If you have PSP, you may be able to use certain aids to make life easier. For example:
* Special glasses with prisms may improve your vision.
* A weighted tool that helps you walk more easily can prevent you from falling backward.
* Physical therapy and exercise may slightly improve flexibility in some people.
When symptoms are advanced and swallowing becomes too hard, you may need a feeding tube. This tube goes from an opening made in the skin of your abdomen into the stomach and provides you with needed nutrition.
What are the complications of progressive supranuclear palsy?
PSP can cause serious complications when symptoms affect your ability to swallow. You could easily choke on food or breathe food into your lungs. And being more likely to fall increases the risk of suffering a serious injury to the head or breaking a bone.
Living with supranuclear palsy
Although there is no known cure, medicines and devices can help you live with the symptoms. Work with your healthcare provider to find ways to make walking safer and improve your vision. PSP is not fatal but it is important that you do not breathe in food particles (aspirate) while you are eating because it could be life threatening.

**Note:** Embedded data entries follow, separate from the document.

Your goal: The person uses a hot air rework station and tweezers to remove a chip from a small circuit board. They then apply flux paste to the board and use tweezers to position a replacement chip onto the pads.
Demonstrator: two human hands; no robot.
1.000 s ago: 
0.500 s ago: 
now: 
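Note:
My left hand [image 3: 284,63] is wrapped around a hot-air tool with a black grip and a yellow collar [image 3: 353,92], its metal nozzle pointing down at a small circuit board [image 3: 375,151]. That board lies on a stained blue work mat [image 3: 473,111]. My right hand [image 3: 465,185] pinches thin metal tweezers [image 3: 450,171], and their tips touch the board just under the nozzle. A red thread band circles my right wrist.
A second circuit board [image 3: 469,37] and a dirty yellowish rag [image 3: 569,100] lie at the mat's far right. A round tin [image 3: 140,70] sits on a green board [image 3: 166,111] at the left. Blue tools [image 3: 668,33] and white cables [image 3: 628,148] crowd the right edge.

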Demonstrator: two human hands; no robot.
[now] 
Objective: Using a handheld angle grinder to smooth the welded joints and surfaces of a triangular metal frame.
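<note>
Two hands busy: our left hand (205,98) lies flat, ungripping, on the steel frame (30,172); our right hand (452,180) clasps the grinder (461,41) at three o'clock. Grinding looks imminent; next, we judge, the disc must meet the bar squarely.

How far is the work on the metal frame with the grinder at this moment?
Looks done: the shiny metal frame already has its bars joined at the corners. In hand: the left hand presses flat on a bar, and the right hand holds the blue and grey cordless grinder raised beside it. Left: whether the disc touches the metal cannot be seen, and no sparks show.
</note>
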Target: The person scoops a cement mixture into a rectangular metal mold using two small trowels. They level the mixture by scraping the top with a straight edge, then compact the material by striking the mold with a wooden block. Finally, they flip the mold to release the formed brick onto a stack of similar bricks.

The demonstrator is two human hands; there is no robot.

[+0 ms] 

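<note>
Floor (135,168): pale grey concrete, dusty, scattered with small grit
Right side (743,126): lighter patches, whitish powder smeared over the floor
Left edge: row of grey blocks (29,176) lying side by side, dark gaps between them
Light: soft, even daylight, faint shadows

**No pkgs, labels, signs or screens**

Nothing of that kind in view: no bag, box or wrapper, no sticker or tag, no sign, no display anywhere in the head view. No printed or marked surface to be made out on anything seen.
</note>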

When should I call my healthcare provider?
Although it’s easy to try to brush off initial symptoms as being a little clumsy or maybe having an ear infection, it’s a good idea to see a doctor at the earliest sign of symptoms, especially if you have problems with your eyes or vision.
Always seek advice from your healthcare provider if you or your caregiver notice sudden or significant changes in your symptoms.
Key points about supranuclear palsy
* Experts are still working to understand more about progressive supranuclear palsy and find more effective ways to treat it.
* Although the disease itself isn’t life threatening, its complications can be.
* Be aware of suspicious symptoms and talk with your healthcare provider if you notice any problems with your eyes, vision, or balance.
Tips to help you get the most from a visit to your healthcare provider:
* Know the reason for your visit and what you want to happen.
* Before your visit, write down questions you want answered.
* Bring someone with you to help you ask questions and remember what your provider tells you.
* At the visit, write down the name of a new diagnosis, and any new medicines, treatments, or tests. Also write down any new instructions your provider gives you.
* Know why a new medicine or treatment is prescribed, and how it will help you. Also know what the side effects are.
* Ask if your condition can be treated in other ways.
* Know why a test or procedure is recommended and what the results could mean.
* Know what to expect if you do not take the medicine or have the test or procedure.
* If you have a follow-up appointment, write down the date, time, and purpose for that visit.
* Know how you can contact your provider if you have questions.